For most Min varieties, a similar process has not taken place. For Hokkien, competing systems exist. Given that Min combines the Chinese of several different periods and contains some non-Chinese substrate vocabulary, an author literate in Mandarin (or even Classical Chinese) may have trouble finding the appropriate Chinese characters for some Min vocabulary. In the case of Taiwanese, there are also indigenous words borrowed from Formosan languages (particularly for place names), as well as a substantial number of loan words from Japanese. The Min (Hokkien, Teochew, Hainanese, Luichow, Hinghwa, Hokchew, Hokchia, Haklau / Hai Lok Hong) spoken in Singapore, Malaysia, and Indonesia has borrowed heavily from Malay (or Indonesian for Indonesia) and, to a lesser extent, from Singaporean or Malaysian English and other languages. Meanwhile, the Hokkien spoken in the Philippines has also borrowed a few terms from Spanish, Tagalog (Filipino), and English over the recent centuries. In Kelantan Peranakan Hokkien, spoken in Kelantan state of Malaysia to Pattani province of Thailand, a mix of Southern Thai and Kelantan Malay is also used with the local Kelantan Hokkien of Peranakans and Chinese Malaysians in Northern Malaya. The result is that adapting Chinese characters to write Min requires a substantial effort to choose characters for a significant portion of the vocabulary.

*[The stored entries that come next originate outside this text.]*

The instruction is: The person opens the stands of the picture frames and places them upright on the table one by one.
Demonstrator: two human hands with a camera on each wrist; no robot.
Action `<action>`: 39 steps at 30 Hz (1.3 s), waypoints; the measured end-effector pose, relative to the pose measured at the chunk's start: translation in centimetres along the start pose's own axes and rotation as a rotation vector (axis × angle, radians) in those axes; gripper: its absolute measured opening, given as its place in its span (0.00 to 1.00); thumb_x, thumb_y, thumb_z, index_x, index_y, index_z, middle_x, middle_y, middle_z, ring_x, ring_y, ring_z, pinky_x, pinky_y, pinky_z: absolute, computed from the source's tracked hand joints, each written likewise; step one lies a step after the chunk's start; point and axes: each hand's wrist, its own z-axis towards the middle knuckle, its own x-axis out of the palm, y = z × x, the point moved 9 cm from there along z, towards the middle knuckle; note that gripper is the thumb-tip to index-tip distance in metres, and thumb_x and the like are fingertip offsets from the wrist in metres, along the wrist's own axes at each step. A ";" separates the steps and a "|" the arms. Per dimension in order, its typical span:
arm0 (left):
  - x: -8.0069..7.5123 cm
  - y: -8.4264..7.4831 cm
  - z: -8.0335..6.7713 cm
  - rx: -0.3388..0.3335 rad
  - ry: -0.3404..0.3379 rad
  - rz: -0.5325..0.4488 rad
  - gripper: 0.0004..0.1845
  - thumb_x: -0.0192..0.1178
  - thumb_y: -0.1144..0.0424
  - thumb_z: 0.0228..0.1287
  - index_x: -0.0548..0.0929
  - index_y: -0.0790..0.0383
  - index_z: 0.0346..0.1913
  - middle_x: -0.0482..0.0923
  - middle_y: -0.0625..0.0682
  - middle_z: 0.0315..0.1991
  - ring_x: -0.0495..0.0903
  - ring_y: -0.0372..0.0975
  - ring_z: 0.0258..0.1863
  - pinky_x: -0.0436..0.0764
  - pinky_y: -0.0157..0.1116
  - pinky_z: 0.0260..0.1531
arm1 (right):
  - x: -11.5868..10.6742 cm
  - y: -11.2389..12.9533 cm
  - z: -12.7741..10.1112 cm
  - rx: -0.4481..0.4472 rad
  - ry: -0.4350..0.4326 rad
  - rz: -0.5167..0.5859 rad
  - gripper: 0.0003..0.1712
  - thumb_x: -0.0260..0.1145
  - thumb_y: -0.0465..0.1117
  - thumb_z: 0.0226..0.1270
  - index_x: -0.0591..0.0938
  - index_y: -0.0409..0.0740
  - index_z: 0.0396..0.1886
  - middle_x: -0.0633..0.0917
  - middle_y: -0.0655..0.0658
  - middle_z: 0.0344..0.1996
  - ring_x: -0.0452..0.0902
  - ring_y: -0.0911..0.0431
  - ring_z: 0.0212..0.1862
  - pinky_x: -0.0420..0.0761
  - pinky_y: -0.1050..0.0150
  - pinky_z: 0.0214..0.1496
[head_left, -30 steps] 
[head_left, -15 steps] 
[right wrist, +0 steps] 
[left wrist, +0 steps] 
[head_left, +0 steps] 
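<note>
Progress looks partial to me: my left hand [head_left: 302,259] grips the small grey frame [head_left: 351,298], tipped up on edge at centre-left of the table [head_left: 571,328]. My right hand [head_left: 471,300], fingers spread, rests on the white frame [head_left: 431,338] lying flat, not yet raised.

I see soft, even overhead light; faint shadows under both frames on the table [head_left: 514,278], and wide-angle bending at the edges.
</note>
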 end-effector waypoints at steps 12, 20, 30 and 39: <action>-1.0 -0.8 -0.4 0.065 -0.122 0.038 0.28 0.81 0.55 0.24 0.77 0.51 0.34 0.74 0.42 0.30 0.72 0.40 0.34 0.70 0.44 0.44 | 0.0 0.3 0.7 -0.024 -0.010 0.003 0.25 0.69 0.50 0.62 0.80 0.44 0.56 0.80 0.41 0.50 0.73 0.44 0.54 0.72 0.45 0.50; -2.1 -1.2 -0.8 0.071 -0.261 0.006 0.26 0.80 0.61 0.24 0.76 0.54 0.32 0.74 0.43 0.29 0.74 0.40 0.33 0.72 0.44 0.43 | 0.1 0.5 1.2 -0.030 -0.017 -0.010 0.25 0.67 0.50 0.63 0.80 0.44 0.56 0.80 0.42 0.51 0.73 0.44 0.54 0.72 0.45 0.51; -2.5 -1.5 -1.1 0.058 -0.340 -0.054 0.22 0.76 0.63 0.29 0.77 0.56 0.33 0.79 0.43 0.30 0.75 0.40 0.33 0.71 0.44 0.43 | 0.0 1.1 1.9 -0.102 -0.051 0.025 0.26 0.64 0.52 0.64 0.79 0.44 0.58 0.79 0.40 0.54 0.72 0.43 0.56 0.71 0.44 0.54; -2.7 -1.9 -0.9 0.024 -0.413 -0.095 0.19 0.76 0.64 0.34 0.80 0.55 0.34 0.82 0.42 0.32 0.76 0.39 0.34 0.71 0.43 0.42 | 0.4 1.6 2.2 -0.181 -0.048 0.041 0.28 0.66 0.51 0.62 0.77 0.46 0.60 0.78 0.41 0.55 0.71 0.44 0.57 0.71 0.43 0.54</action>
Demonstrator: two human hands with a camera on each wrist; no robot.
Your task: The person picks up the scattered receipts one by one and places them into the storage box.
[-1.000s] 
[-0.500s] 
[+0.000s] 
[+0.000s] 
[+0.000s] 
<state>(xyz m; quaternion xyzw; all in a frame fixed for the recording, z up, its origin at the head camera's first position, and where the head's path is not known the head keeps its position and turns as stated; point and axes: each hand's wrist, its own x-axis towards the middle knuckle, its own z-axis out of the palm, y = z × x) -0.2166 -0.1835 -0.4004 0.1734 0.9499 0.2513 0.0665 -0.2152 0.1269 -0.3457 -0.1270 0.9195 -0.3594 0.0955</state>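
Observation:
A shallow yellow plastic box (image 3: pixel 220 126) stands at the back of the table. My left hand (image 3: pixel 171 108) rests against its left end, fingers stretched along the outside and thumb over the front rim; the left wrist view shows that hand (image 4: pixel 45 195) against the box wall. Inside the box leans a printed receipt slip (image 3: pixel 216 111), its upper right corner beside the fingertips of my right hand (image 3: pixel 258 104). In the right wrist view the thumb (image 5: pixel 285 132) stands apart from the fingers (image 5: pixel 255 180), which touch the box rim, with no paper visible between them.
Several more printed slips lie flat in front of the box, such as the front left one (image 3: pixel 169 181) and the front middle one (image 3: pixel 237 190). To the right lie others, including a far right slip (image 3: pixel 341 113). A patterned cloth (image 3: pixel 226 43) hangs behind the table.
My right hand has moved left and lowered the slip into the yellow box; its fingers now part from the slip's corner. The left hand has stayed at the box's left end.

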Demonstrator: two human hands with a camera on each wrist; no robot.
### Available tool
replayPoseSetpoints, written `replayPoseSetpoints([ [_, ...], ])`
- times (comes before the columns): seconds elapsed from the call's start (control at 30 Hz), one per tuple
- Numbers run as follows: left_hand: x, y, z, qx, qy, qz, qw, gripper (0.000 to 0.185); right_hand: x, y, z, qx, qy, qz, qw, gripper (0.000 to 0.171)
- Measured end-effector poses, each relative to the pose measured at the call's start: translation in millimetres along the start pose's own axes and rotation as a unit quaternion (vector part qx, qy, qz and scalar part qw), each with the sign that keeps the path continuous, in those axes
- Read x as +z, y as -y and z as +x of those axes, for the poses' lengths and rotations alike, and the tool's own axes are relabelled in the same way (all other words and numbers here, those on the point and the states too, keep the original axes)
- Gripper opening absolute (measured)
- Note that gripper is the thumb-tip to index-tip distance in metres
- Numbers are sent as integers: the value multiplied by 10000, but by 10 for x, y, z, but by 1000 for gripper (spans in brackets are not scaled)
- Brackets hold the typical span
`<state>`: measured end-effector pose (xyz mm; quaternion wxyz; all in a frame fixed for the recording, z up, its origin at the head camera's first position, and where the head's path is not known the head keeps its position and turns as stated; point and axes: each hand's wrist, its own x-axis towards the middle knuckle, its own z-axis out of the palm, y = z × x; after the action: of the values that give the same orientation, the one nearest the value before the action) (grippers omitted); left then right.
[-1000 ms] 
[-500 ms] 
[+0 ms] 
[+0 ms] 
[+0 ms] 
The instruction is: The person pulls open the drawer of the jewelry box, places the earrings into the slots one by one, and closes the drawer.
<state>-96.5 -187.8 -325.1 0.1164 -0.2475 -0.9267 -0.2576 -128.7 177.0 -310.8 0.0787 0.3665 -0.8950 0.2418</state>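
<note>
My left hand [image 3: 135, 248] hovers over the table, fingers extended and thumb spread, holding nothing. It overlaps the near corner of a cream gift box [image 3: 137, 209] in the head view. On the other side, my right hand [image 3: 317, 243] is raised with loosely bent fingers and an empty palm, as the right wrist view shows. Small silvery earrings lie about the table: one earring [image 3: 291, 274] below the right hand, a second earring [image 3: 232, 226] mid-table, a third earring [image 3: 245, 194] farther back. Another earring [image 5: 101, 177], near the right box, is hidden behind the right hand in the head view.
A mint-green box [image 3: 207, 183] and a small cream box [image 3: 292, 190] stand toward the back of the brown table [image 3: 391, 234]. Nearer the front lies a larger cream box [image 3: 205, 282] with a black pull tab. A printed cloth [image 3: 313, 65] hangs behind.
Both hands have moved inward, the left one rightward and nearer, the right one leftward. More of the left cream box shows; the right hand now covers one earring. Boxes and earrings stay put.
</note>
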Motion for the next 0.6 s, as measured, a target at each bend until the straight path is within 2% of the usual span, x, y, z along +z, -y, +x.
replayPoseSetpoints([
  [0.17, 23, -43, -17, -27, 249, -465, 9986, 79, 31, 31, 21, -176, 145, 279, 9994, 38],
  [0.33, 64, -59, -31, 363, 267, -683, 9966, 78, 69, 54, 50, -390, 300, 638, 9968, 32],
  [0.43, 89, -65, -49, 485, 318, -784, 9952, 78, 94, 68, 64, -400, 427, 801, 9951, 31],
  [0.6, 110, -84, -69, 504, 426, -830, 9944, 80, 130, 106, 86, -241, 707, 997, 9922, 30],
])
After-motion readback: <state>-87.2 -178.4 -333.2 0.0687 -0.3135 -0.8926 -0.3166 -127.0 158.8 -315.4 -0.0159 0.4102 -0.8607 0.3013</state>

Other approaches to writing Min rely on romanization or phonetic systems such as Taiwanese Phonetic Symbols or historically during Japanese rule over Taiwan, Taiwanese kana was also used for Taiwanese Hokkien in some Taiwanese-Japanese dictionaries made during that time. Since 1987, Taiwanese Hangul also exists for Taiwanese Hokkien. Some Min speakers use the Church Romanization (教會羅馬字 (教会罗马字, Jiàohuì Luómǎzì, Kàu-hoē Lô-má-jī)). For Hokkien the romanization is called Pe̍h-ōe-jī (POJ). For Fuzhounese it is called Foochow Romanized (Bàng-uâ-cê, BUC). For the Putian dialect it is called Hinghwa Romanized (Hing-hua̍ Báⁿ-uā-ci̍). For the Jian'ou dialect it is called Kienning Colloquial Romanized (Gṳ̿ing-nǎing Lô̤-mǎ-cī). For Hainanese it is called Bǽh-oe-tu (BOT). These systems were developed by British, Irish, Danish, and American Protestant Christian missionaries over the course of the 19th century. In 2006, Tâi-lô (Tâi-uân Lô-má-jī Phing-im Hong-àn) which was derived from Pe̍h-ōe-jī (POJ) was officially promoted by Taiwan's Ministry of Education (MOE). Some publications use mixed writing, with mostly Chinese characters but using the Latin alphabet to represent words that cannot easily be represented by Chinese characters. In Taiwan, a mix of Chinese characters and Latin letters written in Pe̍h-ōe-jī (POJ) or Tâi-lô has recently been practiced. In Singapore, Malaysia, the Philippines, and Indonesia, some also occasionally write Hokkien and/or Teochew using Latin letters via ad-hoc means using the writer's knowledge of the local mainstream orthography they grew up being literate in, such as Singaporean or Malaysian English orthography (descended from British English), Malay orthography / Indonesian orthography, Mandarin Pinyin for those in Singapore, Malaysia, and Indonesia, then Philippine English orthography (descended from American English), Filipino orthography, Mandarin Pinyin, and sometimes Spanish orthography (for older writings), for those in the Philippines.